Desta forma, o primeiro dilema para se saber se as empresas estatais foram vendidas baratas está inserido na forma como o preço justo de um ativo, no caso, de uma empresa deve ser feito. Não pelo total do patrimônio líquido ou o total do capital social, e sim pelo desconto, à taxa de desconto apropriada, do fluxo de caixa futuro.
 
O segundo ponto a se ressaltar tem a ver com a condição pela qual o país passava quando houve o auge das privatizações. Como o disse em outra postagem, as privatizações foram muito importantes durante uma época em nosso país porque os recursos das privatizações foram usados para cobrir o déficit fiscal de dado ano, em uma época em que não produzíamos superávits primários (leia o texto sobre a política fiscal onde explico como se calcula o superávit primário e a importância deste para a economia). Assim, uma vez que os agentes saibam que o governo precisa do dinheiro das privatizações para cobrir parte do déficit público existente. Déficit público este que a essa época girava em torno dos 7 a 8% do PIB ao ano, em média.

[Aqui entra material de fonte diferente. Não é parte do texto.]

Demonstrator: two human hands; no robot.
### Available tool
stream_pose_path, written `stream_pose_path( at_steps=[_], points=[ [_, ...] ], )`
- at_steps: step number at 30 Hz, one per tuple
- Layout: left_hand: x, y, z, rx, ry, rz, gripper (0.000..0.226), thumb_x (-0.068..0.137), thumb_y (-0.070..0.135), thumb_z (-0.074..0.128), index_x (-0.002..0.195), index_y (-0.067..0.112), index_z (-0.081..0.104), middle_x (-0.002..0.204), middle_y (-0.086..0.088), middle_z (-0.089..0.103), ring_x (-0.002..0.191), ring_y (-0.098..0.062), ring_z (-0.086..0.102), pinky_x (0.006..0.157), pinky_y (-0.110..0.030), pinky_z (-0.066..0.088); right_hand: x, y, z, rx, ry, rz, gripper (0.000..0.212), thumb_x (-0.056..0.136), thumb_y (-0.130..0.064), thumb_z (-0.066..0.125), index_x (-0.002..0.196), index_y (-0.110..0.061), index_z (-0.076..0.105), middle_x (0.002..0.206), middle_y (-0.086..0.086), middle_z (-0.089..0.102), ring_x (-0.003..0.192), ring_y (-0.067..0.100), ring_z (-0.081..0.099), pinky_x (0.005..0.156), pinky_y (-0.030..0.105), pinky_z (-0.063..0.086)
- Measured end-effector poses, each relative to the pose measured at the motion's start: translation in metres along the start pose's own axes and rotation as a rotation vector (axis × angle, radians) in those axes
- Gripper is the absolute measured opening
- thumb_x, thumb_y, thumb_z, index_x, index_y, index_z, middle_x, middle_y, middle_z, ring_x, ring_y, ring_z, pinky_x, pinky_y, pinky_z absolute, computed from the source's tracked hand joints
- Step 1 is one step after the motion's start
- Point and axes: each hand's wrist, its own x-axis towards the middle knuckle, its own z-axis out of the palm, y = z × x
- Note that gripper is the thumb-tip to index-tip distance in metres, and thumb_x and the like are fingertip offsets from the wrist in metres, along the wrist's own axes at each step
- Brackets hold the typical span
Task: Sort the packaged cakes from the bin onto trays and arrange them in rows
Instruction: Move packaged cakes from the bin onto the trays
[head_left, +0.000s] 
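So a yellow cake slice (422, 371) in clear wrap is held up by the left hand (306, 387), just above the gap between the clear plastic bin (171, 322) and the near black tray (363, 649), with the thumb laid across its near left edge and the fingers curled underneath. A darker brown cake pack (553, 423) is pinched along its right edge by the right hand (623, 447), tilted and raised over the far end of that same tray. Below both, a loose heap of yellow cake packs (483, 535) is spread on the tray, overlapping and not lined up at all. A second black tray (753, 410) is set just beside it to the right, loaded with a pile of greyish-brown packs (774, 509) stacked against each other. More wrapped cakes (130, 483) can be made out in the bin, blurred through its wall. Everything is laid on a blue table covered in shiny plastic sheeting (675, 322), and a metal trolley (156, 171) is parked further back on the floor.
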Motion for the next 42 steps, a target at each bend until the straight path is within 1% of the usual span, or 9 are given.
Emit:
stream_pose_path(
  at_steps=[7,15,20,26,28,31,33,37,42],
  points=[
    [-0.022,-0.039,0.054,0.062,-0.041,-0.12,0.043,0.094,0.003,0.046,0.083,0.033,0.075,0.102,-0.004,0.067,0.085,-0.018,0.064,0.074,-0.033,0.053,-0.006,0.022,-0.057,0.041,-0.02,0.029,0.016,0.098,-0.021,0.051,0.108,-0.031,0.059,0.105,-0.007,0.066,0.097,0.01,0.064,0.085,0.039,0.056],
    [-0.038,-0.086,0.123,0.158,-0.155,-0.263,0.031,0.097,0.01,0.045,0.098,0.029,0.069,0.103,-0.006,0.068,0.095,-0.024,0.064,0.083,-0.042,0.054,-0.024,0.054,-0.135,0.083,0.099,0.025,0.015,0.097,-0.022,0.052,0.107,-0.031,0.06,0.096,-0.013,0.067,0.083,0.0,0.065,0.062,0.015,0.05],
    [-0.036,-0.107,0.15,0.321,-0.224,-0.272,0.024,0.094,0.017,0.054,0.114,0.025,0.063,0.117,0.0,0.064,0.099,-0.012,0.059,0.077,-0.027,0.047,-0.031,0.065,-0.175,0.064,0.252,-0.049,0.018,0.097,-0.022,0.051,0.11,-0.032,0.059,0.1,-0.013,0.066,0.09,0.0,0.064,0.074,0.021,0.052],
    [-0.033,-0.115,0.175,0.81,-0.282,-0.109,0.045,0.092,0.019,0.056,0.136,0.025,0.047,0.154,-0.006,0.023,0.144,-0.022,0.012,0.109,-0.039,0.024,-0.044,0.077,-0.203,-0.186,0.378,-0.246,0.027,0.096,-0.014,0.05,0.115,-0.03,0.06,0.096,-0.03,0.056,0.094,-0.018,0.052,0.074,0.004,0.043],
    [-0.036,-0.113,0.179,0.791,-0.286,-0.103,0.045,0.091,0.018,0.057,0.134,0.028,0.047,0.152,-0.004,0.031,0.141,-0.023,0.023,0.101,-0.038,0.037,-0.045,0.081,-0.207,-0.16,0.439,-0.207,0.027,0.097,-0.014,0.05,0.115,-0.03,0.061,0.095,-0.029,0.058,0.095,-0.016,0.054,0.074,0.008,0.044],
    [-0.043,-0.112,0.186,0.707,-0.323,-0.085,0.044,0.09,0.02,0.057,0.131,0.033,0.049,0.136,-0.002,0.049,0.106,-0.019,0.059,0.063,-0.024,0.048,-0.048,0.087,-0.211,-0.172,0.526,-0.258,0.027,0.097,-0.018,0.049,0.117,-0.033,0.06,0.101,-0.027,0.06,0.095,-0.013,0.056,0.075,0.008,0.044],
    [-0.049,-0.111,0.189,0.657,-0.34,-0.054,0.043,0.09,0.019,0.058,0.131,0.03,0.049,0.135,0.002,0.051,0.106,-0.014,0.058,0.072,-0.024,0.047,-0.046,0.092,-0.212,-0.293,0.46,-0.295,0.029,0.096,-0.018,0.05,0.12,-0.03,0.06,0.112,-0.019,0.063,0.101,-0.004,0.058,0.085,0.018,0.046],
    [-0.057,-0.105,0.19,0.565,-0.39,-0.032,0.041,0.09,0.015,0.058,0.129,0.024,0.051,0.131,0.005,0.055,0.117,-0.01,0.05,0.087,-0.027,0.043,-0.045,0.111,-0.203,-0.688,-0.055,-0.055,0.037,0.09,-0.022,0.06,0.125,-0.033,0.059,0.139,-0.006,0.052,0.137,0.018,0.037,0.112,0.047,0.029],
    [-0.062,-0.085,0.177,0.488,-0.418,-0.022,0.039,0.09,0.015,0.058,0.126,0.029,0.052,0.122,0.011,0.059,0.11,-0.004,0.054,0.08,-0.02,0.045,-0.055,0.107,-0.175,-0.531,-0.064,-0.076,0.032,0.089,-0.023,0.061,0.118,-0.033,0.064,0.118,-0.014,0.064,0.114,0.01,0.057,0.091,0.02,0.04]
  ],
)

E, além disso, sabendo os agentes dispostos a comprar essas empresas estatais que o governo teria que pagar taxas de juros mais altas se não houvesse o dinheiro provindo das privatizações, esses regateavam o quanto lhes era possível.
 
Primeiro, os próprios recursos para pagar pelos leilões de privatizações não raro advinha do próprio BNDES, com crédito financiado pela taxa de juros de longo prazo (TJLP), uma taxa de juros mais barata frente às existentes no mercado. Segundo, davam lances inferiores àqueles esperados pelo governo; sendo a venda dessas empresas públicas vendidas pelo preço mínimo ou por um preço próximo ao mínimo exigido.
 
Não é questão de se o governo acertou ou errou. A questão é que o governo não tinha dinheiro para fazer novos investimentos para melhorar o maquinário e a tecnologia das empresas públicas. Do mesmo modo, alguns setores estavam muito defasados tecnologicamente e eram estratégicos que novos investimentos fossem feitos, como o caso do setor de telecomunicações. O grande entrave foi o desajuste das contas públicas à época, conhecidos por todos. O que resultou em necessidade por parte do governo. Ora, se vocêe sabe que alguém passa necessidade financeira e precisa de capital. Você tem o capital e é um empresário. Por que você vai pagar o preço justo dado pelo desconto do fluxo de caixa, ou seja, a técnica do VPL, se você pode regatear e pagar menos no leilão - até porque você sabe que os outros também pensarão assim, como você está pensando? Daí que era natural que alguns setores fossem vendidos por um preço inferior ao preço adequado. Ainda assim, como dito antes, o preço justo não é o preço registrado no capital social nem tampouco no patrimônio líquido, e isso é importante para que não se crie confusões. confusões essas muito comuns entre os estudantes e os iniciantes no assunto.